» **TASK GOAL**: Where the string "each" appears in a line of the material below, copy that line.
======== INFORMATION PROVIDED ========
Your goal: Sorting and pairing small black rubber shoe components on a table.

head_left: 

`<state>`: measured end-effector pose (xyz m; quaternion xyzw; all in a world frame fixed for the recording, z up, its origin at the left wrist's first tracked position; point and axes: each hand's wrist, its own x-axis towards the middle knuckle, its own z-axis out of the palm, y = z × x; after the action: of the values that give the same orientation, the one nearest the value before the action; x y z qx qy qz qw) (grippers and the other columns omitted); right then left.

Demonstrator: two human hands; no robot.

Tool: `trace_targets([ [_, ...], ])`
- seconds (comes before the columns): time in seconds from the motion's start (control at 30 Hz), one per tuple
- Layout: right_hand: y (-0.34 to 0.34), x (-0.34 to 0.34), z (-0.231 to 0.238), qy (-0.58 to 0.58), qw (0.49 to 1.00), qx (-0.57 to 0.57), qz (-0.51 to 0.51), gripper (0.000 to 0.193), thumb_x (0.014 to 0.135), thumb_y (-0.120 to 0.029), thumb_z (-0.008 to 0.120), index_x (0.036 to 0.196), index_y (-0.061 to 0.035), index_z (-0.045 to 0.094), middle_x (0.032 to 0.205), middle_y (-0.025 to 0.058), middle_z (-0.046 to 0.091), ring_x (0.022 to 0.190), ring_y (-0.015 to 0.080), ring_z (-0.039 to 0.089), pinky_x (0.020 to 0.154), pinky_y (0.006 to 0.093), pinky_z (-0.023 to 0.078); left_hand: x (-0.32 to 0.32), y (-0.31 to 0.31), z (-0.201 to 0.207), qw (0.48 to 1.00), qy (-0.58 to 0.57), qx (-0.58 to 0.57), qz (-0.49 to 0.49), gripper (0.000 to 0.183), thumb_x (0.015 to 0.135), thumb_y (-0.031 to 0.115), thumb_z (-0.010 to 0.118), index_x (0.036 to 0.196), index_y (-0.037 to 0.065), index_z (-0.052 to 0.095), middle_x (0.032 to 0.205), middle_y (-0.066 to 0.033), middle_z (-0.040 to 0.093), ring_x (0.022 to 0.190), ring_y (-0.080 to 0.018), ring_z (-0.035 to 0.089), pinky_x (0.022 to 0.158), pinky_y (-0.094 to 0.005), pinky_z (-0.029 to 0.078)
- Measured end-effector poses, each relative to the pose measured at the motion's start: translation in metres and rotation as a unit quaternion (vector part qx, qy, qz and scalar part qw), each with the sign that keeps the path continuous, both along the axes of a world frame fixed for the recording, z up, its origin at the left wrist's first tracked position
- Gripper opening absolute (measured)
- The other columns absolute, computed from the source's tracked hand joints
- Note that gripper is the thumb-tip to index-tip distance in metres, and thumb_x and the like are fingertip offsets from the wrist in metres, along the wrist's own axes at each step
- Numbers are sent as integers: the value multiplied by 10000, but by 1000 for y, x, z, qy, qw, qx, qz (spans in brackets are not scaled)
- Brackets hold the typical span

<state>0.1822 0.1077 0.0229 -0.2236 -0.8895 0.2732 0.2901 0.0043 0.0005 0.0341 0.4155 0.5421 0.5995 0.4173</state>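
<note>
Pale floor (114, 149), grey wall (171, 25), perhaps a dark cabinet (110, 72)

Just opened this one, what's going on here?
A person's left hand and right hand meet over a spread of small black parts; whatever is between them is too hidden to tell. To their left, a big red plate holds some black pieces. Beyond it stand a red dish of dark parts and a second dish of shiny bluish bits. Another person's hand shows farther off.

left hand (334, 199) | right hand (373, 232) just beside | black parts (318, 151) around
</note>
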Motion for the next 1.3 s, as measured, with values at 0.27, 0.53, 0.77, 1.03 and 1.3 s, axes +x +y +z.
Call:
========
» **TASK OUTPUT**:
`<state>`: measured end-effector pose (xyz m; quaternion xyzw; all in a world frame fixed for the recording, z up, its origin at the left wrist's first tracked position; point and axes: each hand's wrist, its own x-axis towards the middle knuckle, its own z-axis out of the palm, y = z × x; after the action: of the values that give the same orientation, the one nearest the value before the action; x y z qx qy qz qw) (grippers and the other columns omitted); right then left.
- Measured end-effector poses, each relative to the pose measured at the motion's start: translation in metres and rotation as a unit quaternion (vector part qx, qy, qz and scalar part qw), each with the sign that keeps the path continuous, both along the axes of a world frame fixed for the recording, z up, its origin at the left wrist's first tracked position
- Note that gripper is the thumb-tip to index-tip distance in metres, and thumb_x and the like are fingertip offsets from the wrist in metres, along the wrist's own axes at each step

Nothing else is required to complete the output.